Un autre «noyau» de sa propre vie dans Church Ladies est l’identité de Philyaw en tant que femme queer, une étiquette qu’elle vient tout juste de commencer à utiliser. Bien que « queer » se sente plus précis que « hétéro » en termes de désirs et d’expériences de vie, elle hésitait à utiliser le mot. « J’avais l’impression de revendiquer quelque chose que je n’avais pas le droit de revendiquer, car j’avais tous ces privilèges et protections, ayant été mariée deux fois à des hommes. » Elle a récemment demandé la « permission » de se dire queer auprès de ses amis et de sa famille LGBT+. « Ils m’ont rappelé que je n’avais de comptes à rendre à personne. »

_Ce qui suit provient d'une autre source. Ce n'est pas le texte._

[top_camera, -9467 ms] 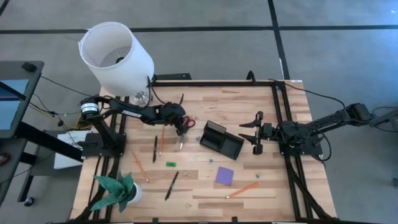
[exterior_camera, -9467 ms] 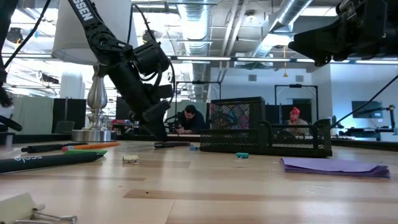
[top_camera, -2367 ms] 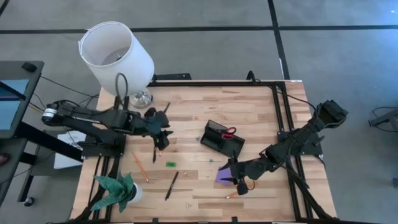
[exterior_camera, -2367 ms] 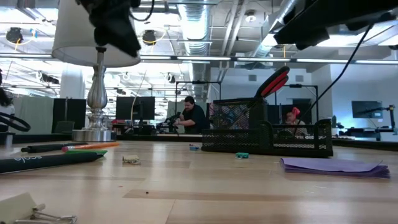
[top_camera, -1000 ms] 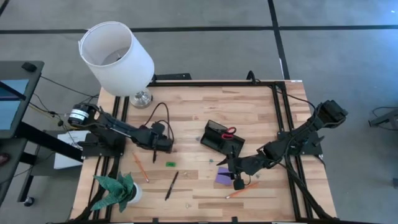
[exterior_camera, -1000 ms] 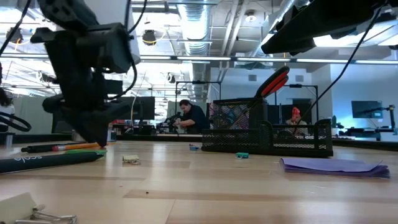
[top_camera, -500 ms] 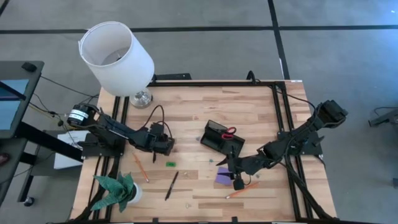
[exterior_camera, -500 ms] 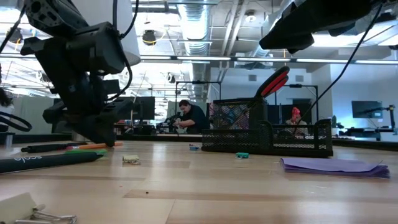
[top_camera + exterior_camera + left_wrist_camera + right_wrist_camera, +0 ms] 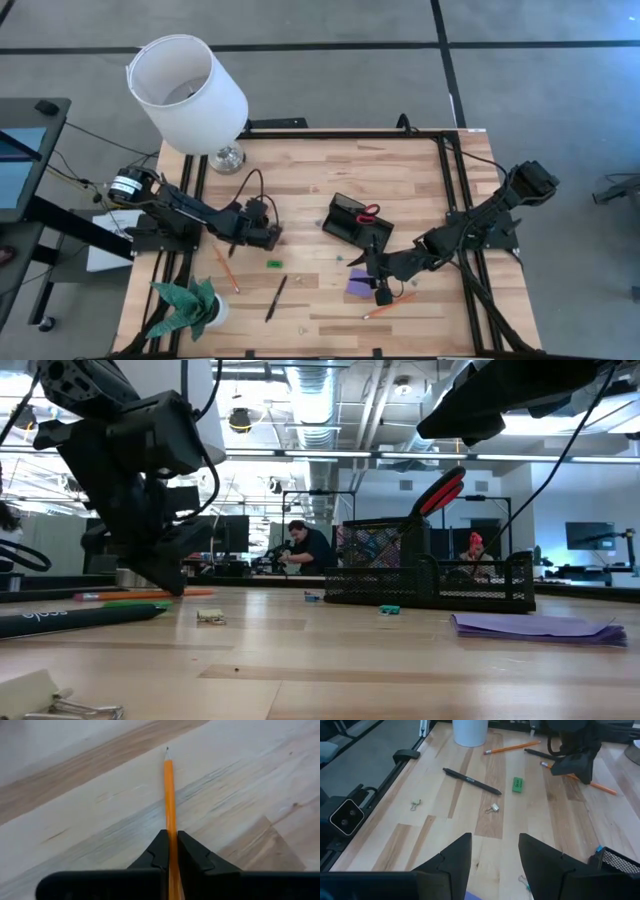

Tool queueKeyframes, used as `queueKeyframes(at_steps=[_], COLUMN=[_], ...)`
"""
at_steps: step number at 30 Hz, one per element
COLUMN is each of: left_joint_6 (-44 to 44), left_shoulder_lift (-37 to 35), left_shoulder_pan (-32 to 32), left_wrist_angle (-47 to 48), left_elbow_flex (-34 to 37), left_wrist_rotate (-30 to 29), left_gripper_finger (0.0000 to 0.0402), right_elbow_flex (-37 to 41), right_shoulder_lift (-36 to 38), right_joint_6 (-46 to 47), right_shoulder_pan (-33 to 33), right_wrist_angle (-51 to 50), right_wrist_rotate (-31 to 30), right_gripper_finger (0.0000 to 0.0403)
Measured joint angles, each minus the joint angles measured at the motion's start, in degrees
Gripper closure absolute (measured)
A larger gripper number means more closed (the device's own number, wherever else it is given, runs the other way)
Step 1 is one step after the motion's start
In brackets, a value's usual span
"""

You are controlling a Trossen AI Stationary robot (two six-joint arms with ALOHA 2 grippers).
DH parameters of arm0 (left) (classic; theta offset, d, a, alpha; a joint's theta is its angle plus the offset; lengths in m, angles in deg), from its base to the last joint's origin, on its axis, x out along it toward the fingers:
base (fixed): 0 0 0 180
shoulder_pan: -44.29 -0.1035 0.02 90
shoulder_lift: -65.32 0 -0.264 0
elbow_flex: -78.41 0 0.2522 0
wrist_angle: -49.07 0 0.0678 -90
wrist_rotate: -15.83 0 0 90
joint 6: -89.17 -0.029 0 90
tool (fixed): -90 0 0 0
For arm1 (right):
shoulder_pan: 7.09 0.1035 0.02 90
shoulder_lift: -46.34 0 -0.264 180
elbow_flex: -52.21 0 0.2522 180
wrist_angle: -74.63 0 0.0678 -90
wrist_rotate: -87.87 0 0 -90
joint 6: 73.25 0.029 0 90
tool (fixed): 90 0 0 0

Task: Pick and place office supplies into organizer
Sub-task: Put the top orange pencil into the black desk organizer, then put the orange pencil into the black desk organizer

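Pencil point(image 9: 169, 795) — clamped between the left gripper point(image 9: 169, 851) fingers on the table; right gripper point(image 9: 494, 851) fingers apart.

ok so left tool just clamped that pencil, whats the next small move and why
Probably a short straight lift. The left tool is shut on the orange pencil, which lies flat on the table. The organizer sits some way off toward the right arm, so the pencil should clear the wood before travelling.

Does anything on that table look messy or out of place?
Yes. Pens and pencils lie scattered at odd angles across the table, not in the organizer. Red-handled scissors poke up from it on a slant. The left gripper pinches one orange pencil.
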Motion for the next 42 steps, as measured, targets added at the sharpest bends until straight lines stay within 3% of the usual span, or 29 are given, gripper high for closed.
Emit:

Ce besoin d’approbation des gens que nous aimons – et les dommages qui peuvent être causés lorsque nous ne l’obtenons pas – est exploré dans Snowfall, l’une des histoires les plus déchirantes de la collection. Arletha, qui vit avec sa partenaire, Rhonda, à Pittsburgh, manque désespérément à sa mère et au sud, d’où elle est originaire, mais ses relations familiales ont été pratiquement détruites lorsqu’elle est devenue gay. Avec des personnages qui peuvent vous toucher si immédiatement, il n’est pas surprenant que les droits d’écran de Church Ladies aient été récupérés par HBO – Philyaw travaille actuellement sur le scénario.

Il semble également que le roman sur lequel elle travaille depuis plus d’une décennie – l’histoire de la femme d’un prédicateur – pourrait enfin se concrétiser. S’il ressemble à son prédécesseur, les lecteurs peuvent s’attendre à être touchés par la chaleur et la sagesse de l’écriture de Philyaw – et laissés un tant soit peu affamés pour une part de dessert.

The Secret Lives of Church Ladies est publié par Pushkin (14,99 £). Pour soutenir le Guardian and Observer, commandez votre exemplaire sur guardianbookshop.com. Des frais de livraison peuvent s’appliquer.